* _Exercise_
Write out, word for word, the part of the listing below that opens with the line containing "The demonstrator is" and closes with the line containing "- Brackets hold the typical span", keeping both of those lines and adding no others.

-- -- --

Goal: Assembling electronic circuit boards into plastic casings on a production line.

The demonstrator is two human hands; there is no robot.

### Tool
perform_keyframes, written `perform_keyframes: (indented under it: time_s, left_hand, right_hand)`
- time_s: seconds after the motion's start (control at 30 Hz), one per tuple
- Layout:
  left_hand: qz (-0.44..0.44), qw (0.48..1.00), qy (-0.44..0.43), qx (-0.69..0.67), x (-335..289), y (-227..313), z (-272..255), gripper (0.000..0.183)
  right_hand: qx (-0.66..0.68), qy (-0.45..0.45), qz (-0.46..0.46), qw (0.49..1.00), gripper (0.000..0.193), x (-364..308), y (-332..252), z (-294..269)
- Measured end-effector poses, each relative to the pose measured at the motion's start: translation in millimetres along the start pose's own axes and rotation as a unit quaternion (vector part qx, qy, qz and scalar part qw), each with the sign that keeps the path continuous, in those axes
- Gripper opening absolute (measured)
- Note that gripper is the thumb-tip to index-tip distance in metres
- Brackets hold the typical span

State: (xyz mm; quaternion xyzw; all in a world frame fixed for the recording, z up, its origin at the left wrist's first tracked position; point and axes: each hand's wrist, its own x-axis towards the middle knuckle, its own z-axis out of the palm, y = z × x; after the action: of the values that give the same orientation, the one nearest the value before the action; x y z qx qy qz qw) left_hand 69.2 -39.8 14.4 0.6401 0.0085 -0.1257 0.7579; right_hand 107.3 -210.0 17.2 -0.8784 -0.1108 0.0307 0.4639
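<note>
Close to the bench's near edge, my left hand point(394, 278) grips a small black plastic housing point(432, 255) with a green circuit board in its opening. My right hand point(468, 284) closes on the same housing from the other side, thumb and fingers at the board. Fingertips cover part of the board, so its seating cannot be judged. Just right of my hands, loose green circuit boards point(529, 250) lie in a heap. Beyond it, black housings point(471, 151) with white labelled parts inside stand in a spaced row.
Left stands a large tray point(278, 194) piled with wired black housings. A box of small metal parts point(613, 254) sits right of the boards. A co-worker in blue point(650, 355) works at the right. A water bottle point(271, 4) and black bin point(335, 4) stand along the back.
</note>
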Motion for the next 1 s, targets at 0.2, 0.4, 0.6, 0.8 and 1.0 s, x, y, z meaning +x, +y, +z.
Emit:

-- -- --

* _Output for this exercise_
The demonstrator is two human hands; there is no robot.

### Tool
perform_keyframes, written `perform_keyframes: (indented under it: time_s, left_hand, right_hand)`
- time_s: seconds after the motion's start (control at 30 Hz), one per tuple
- Layout:
  left_hand: qz (-0.44..0.44), qw (0.48..1.00), qy (-0.44..0.43), qx (-0.69..0.67), x (-335..289), y (-227..313), z (-272..255), gripper (0.000..0.183)
  right_hand: qx (-0.66..0.68), qy (-0.45..0.45), qz (-0.46..0.46), qw (0.49..1.00), gripper (0.000..0.193), x (-364..308), y (-332..252), z (-294..269)
- Measured end-effector poses, each relative to the pose measured at the motion's start: translation in millimetres along the start pose's own axes and rotation as a unit quaternion (vector part qx, qy, qz and scalar part qw), each with the sign that keeps the path continuous, in those axes
- Gripper opening absolute (measured)
- Note that gripper is the thumb-tip to index-tip distance in metres
- Brackets hold the typical span

The exercise is done, with nothing left to add.